Multi-person pose forces an architectural fork, and it is the one thing worth understanding before you pick a tool (Figure 7.10.1). A top-down method first detects each person (an off-the-shelf person detector), then estimates the keypoints inside each box independently — accurate and simple, because each crop holds one well-framed person, but its cost grows with the number of people and it inherits the detector's misses in crowds. HRNet (Sun et al. 2019 (HRNet)) is the canonical top-down backbone: it keeps a high-resolution representation throughout the network (rather than downsampling and upsampling), which is what precise joint localisation needs. A bottom-up method instead finds all keypoints in the whole image at once and then groups them into individuals — constant cost regardless of crowd size, and robust when people overlap. OpenPose (Cao et al. 2017 (OpenPose)) is the landmark bottom-up system: alongside a heat-map per keypoint it predicts part affinity fields — a vector field along each limb that says "this elbow belongs to that wrist" — turning the grouping into a clean bipartite matching. The lineage traces to DeepPose (Toshev & Szegedy 2014 (DeepPose)), the first to regress joint coordinates directly with a deep network.

fig-pose-skeleton
Figure 7.10.1. 2-D human pose: the COCO skeleton, and the two paradigms. Left: a single person's 17-keypoint skeleton (joints as dots, limbs as edges).
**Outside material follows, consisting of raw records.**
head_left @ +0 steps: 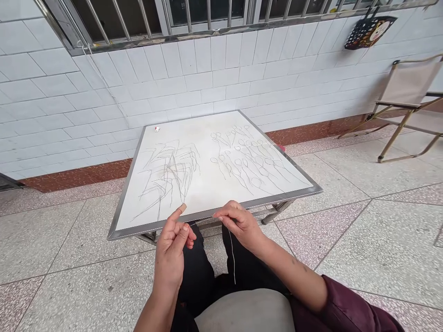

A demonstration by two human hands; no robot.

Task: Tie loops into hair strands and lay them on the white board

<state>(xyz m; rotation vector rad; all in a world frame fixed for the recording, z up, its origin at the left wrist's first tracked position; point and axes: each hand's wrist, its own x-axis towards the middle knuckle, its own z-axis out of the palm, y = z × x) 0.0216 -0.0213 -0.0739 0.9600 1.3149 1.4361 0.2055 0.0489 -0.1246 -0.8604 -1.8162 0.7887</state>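
Note:
Over the near edge of a white-topped table (207,184), a thin pale wire or cord (232,251) runs between my two hands. My left hand (173,240) pinches it between thumb and a finger, the index finger raised with a tan wrap on its tip. My right hand (238,223) pinches the strand a little to the right, and its loose end hangs down over my lap. On the tabletop's left lie many bent thin strands (169,168) in a tangled pile. Strands with a round loop at one end (254,161) are spread on the right half.
A small red-and-white item (157,129) sits at the table's far left corner. Behind stands a tiled wall (194,87) with a barred window. At right are a folding chair (408,92) and a hanging patterned bag (370,32).

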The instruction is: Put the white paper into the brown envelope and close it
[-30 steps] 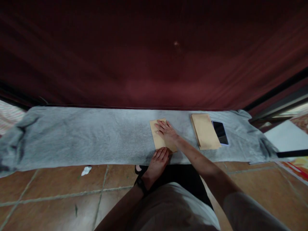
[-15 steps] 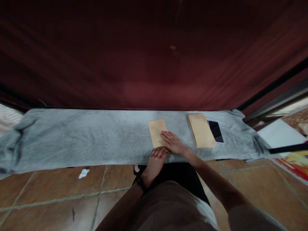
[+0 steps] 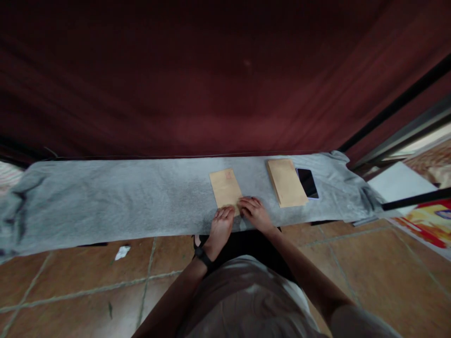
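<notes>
A brown paper envelope (image 3: 225, 187) lies on the grey cloth in front of me, its lower edge towards my body and a faint reddish print near its top right corner. My left hand (image 3: 221, 227), with a dark watch on the wrist, is closed at the lower edge, fingertips on the paper. At the lower right edge, my right hand (image 3: 256, 213) has its fingers bent and drawn together on the paper. The fingers partly hide this end of the envelope. To the right lies a stack of similar brown envelopes (image 3: 287, 183).
A dark-screened phone (image 3: 307, 183) lies beside the stack. The grey cloth (image 3: 123, 197) covers a long narrow surface against a dark red curtain (image 3: 225, 94). White scrap (image 3: 122, 252) lies on the tiled floor (image 3: 88, 277). A white panel (image 3: 401, 188) stands at right.
My right hand has gone from lying flat across the envelope to bent fingers at its lower right edge, uncovering more paper. The left hand stays at the lower edge. The view has shifted slightly.
</notes>
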The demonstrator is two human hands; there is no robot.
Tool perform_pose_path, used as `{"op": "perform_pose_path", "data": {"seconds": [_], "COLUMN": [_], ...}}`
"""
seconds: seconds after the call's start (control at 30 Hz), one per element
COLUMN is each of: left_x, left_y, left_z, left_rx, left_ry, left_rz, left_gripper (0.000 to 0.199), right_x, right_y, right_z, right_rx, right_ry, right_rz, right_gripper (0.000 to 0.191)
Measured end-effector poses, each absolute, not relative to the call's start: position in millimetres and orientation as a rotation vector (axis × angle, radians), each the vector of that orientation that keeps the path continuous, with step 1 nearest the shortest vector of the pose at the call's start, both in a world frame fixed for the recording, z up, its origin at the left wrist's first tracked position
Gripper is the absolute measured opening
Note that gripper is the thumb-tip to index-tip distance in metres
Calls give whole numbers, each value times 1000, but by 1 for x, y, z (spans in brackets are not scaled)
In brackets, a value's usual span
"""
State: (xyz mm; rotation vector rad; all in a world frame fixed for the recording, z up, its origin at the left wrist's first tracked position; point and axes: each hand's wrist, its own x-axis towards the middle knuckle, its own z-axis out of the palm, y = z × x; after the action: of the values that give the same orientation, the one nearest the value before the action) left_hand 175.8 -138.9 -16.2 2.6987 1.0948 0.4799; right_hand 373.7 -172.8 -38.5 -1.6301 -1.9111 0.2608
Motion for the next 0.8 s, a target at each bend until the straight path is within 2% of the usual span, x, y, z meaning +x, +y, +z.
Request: {"op": "perform_pose_path", "data": {"seconds": [0.2, 0.33, 0.63, 0.8], "left_x": [175, 172, 147, 166], "left_y": [-141, -148, -170, -178], "left_z": [-18, -26, -27, -25], "left_rx": [2726, 2804, 2860, 2884], "left_ry": [1093, 1073, 1164, 1207], "left_rz": [457, 413, 421, 341], "left_gripper": [33, 40, 46, 53], "right_x": [349, 338, 361, 359], "right_y": [-206, -226, -227, -227], "right_z": [-38, -38, -42, -43], "right_rx": [-1593, -1624, -1732, -1760], "right_ry": [-2010, -2128, -2103, -2080], "right_rz": [146, 131, 75, 63], "right_gripper": [39, 49, 48, 46]}}
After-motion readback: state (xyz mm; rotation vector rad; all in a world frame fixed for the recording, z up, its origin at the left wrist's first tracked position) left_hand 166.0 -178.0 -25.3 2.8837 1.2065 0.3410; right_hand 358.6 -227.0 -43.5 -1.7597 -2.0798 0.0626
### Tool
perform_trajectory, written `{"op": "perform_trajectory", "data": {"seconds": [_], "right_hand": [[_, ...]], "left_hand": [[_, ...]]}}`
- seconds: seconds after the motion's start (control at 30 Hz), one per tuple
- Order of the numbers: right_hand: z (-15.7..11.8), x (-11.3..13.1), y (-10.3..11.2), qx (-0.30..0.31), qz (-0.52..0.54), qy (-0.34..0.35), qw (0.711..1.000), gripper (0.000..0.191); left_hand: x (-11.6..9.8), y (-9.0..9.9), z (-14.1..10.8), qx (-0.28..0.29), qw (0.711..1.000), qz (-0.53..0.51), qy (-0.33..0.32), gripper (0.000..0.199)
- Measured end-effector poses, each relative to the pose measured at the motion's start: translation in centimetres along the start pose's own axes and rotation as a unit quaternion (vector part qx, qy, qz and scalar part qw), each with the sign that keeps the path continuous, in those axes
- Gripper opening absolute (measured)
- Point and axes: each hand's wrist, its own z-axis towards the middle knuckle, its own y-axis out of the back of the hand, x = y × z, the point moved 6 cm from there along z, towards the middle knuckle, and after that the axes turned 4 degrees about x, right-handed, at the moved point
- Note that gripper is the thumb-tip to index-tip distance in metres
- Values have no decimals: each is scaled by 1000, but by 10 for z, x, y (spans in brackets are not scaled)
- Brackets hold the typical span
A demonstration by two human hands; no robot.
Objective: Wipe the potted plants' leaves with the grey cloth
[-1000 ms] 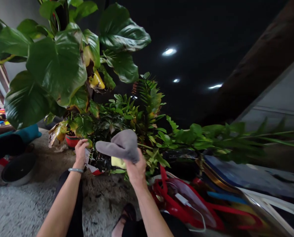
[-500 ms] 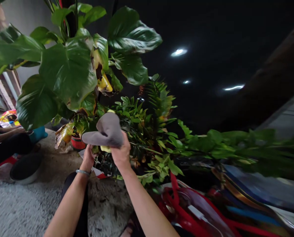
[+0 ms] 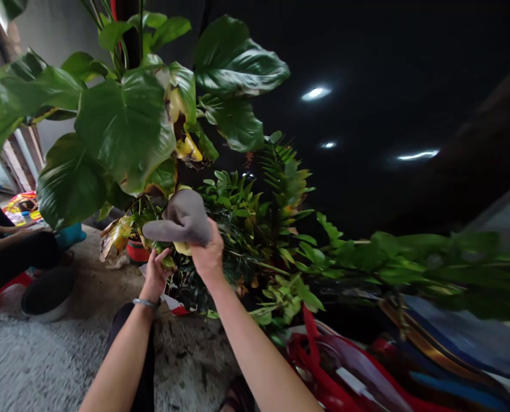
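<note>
A soft grey folded item (image 3: 182,217), with a pale yellow part showing beneath it, is held up in front of the plants. My right hand (image 3: 208,252) is closed on its right side, the fingers mostly hidden behind it. Just below its left end is my left hand (image 3: 155,277), wearing a bracelet on the wrist. The left fingers are apart and pointing up, and nothing shows between them.
Large-leaved plants (image 3: 124,126) rise ahead, with a red pot (image 3: 138,252) below. A dark basin (image 3: 49,294) stands left, beside a seated person (image 3: 19,252). Red-handled bags (image 3: 349,372) lie at the lower right.
My left hand has come away from the grey item and its fingers have spread. The grey item has tilted slightly in my right hand. The view has shifted a little.
</note>
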Motion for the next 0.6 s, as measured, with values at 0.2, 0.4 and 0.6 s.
{"op": "perform_trajectory", "data": {"seconds": [0.2, 0.4, 0.6], "right_hand": [[-74, -82, -1, 156, -88, -168, 969, 50], [-110, -90, 40, 149, -60, -198, 967, 36], [-122, -82, 61, 135, -47, -211, 967, 31]], "left_hand": [[-7, 8, -4, -25, 996, -37, -81, 28], [-26, 30, -1, -130, 965, 205, -99, 45], [-50, 37, -12, -245, 854, 423, -175, 40]]}}
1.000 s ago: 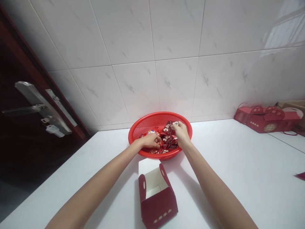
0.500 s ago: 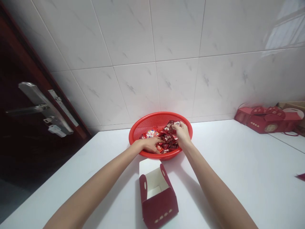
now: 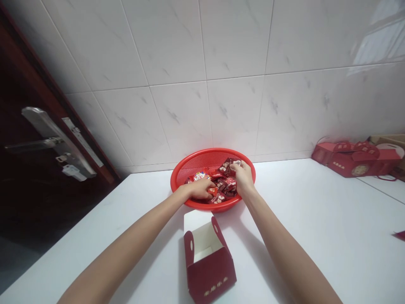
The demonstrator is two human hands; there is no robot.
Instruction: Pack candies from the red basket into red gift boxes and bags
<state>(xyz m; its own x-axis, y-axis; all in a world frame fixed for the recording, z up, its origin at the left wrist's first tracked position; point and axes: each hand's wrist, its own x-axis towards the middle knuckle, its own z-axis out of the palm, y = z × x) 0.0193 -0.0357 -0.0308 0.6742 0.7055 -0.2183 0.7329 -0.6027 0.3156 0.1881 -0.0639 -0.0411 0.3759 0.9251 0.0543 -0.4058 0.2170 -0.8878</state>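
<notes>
A red plastic basket (image 3: 211, 153) with mesh sides holds a pile of wrapped candies (image 3: 225, 185) in red and dark brown wrappers. Inside it, on the left, my left hand (image 3: 202, 188) is closed on a small red-wrapped candy (image 3: 212, 191). My right hand (image 3: 243, 175) pinches a dark brown candy packet (image 3: 228, 166) above the pile, at the basket's right side. In front of the basket stands a dark red cardboard box (image 3: 212, 274), its top open and white inside, with handle flaps raised at both sides.
Closed red gift boxes (image 3: 357, 158) stand at the right by the tiled wall (image 3: 234, 114), beside a brown carton (image 3: 389, 138). The white table (image 3: 148, 228) ends at the left near a dark door with a metal handle (image 3: 57, 139) and keys.
My left hand has drawn its fingers in around a small red candy, uncovering more of the pile. My right hand still holds the dark brown packet, shifted very slightly.
</notes>
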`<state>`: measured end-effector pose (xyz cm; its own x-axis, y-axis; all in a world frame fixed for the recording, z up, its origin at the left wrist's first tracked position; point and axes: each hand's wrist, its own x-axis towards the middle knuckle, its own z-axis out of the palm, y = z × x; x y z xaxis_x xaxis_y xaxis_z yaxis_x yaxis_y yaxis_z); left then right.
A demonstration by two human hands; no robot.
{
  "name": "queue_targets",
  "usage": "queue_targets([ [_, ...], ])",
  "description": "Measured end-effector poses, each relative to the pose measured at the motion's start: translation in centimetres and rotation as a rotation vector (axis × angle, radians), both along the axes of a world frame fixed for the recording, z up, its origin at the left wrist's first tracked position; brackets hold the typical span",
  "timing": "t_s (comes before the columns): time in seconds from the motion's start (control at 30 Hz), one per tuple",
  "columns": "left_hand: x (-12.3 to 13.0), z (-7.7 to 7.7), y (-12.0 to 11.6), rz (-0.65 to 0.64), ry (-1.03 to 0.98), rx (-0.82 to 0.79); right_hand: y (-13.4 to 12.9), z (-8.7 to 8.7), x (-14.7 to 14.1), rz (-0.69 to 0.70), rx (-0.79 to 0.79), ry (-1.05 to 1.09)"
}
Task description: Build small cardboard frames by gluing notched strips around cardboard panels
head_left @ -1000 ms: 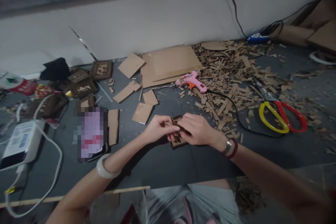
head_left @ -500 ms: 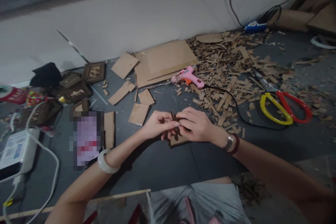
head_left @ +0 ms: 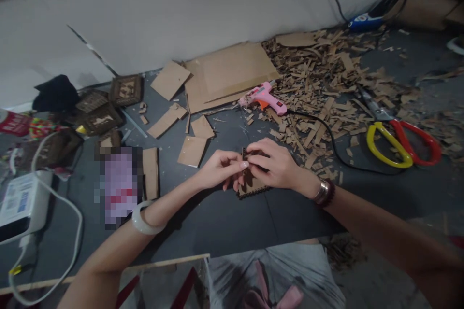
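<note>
My left hand [head_left: 222,170] and my right hand [head_left: 274,162] meet over the dark table, both closed at the fingertips. Between their thumbs and fingers a small brown cardboard strip [head_left: 244,153] stands on edge, mostly hidden by the fingers. Just under it is a small cardboard square [head_left: 255,186] with a bumpy, corrugated border; my right hand covers much of it. Whether the strip touches the square cannot be made out. Beyond my hands lies a pink glue gun [head_left: 266,98] on its side.
Cardboard scraps [head_left: 326,87] are heaped at the back right, with scissors [head_left: 395,140] beside them. A large cardboard sheet [head_left: 228,75] lies at the back. Decorated cardboard pieces [head_left: 125,91] sit at the left, near a white power strip [head_left: 27,203] and its cable.
The whole view has shifted slightly. My fingers have adjusted a little around the strip, and more of its upper end shows. Both hands stay together over the cardboard square.
</note>
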<state>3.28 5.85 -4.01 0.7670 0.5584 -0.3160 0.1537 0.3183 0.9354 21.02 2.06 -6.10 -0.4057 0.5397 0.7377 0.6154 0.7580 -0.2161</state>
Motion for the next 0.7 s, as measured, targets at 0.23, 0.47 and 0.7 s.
queue_targets([
  [0.23,0.08,-0.02,0.06,-0.018,0.007,0.025,-0.11,0.42,-0.19,-0.008,0.048,0.011],
  [0.47,0.13,0.07,0.08,-0.019,0.014,0.014,0.01,0.23,-0.09,-0.011,0.041,0.045],
  [0.7,0.08,0.04,0.12,-0.035,0.023,0.026,-0.09,0.19,-0.39,-0.024,0.029,0.067],
])
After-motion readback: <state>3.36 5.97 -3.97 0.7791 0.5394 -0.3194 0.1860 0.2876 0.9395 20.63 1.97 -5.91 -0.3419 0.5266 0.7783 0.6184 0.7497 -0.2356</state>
Right: top-down (detect each person, then find keypoints in each box — cost grows with the crowd) versus bottom-up (find all keypoints, then group them into people via part-affinity links — constant cost, crowd-robust). The keypoints are the correspondence between the image and a known articulated body model.

7.10.2 On-device, real time

For phones and interactive use, BlazePose / MediaPipe Pose (Bazarevsky et al. 2020 (BlazePose)) is the workhorse: a lightweight detector-plus-tracker that returns 33 body keypoints (a superset of COCO with extra hand and foot points) in real time on-device, using the same detect-once-then-track trick as the face pipeline to avoid re-detecting every frame. MediaPipe also ships Hands (21 keypoints per hand) and a Holistic model that fuses face, hands, and body — whole-person tracking from a single camera.

7.10.3 Lifting to 3-D: parametric bodies

Two-dimensional keypoints under-determine a 3-D pose (the perspective divide threw depth away, as ever), so the richest representation regresses a full parametric body model. SMPL (Loper et al. 2015 (SMPL)) is the standard: a learned model that turns a low-dimensional shape vector (the person's build) and pose vector (the joint angles) into a full 3-D mesh, differentiable and easy to fit. HMR (Kanazawa et al. 2018 (HMR)) and its many descendants regress SMPL parameters directly from one image, recovering shape and pose end-to-end. This is the basis of markerless motion capture, AR avatars and virtual try-on, sports biomechanics, and fitness coaching.

7.10.4 Which library to use optional

Again, stand on the shoulders of the toolkits. MediaPipe Pose / Tasks is the easiest path to real-time, on-device, whole-body tracking. OpenPose is the classic multi-person bottom-up system. MMPose and Detectron2 are the research-grade frameworks with the widest model zoo (HRNet, ViTPose, and the rest), and AlphaPose is a strong accurate multi-person option. Pick one for your latency/accuracy budget; the interesting work is almost always what you do with the skeleton, not the skeleton itself.